> _Instructions for the task_
Everything from the line holding "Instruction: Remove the" through the last line below must be repeated exactly, and nothing else.

> _Material provided_
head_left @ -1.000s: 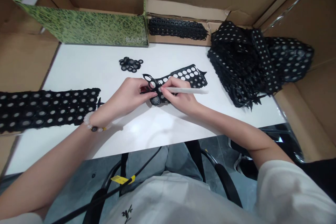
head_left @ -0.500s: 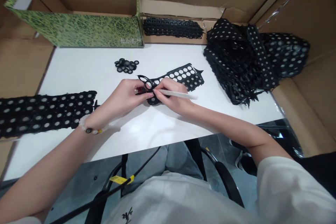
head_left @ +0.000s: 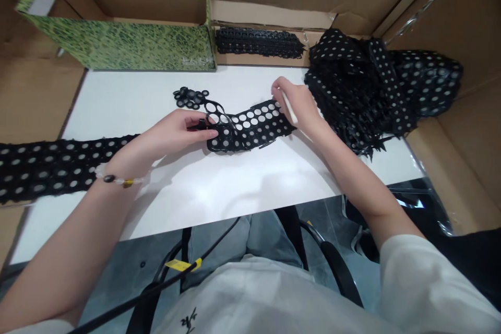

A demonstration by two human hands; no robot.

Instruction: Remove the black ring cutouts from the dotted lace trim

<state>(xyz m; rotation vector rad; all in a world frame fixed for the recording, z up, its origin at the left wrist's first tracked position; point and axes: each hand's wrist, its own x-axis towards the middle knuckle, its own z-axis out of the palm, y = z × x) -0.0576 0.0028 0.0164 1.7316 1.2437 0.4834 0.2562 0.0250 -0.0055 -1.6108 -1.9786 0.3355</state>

> _Exercise result_
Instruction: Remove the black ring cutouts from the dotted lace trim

<state>(xyz m; rotation vector rad; all in a world frame fixed for the recording, z up, its origin at the left wrist's first tracked position; point and axes: each hand's wrist, its own x-axis towards the middle knuckle, its own z-axis out of the palm, y = z × x) -0.0576 0.0028 0.0164 1.7316 1.2437 0.4834 0.2562 0.0250 -0.0055 -1.6108 -1.9786 0.3355</state>

With that, the output is done.